> Your objective: Begin at the line with "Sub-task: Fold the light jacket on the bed" and write out every line after it, exactly, through the last line below, adding nothing.

┌──

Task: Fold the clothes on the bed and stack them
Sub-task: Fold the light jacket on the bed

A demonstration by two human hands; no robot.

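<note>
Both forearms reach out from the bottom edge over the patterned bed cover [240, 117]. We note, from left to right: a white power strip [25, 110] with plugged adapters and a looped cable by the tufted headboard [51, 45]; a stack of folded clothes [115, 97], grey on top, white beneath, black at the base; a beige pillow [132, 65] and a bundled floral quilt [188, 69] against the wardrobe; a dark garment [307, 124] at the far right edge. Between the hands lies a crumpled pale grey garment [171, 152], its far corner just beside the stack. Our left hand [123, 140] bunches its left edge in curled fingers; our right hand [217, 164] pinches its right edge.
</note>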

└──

> Result of the exercise:
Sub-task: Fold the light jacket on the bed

A demonstration by two human hands; no robot.

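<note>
Both forearms reach out from the bottom edge over the patterned bed cover [240, 117]. We note, from left to right: a white power strip [25, 110] with plugged adapters and a looped cable by the tufted headboard [51, 45]; a stack of folded clothes [115, 97], grey on top, white beneath, black at the base; a beige pillow [132, 65] and a bundled floral quilt [188, 69] against the wardrobe; a dark garment [307, 124] at the far right edge. Between the hands lies a crumpled pale grey garment [171, 152], its far corner just beside the stack. Our left hand [123, 140] bunches its left edge in curled fingers; our right hand [217, 164] pinches its right edge.
</note>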

What was asked now has a complete answer.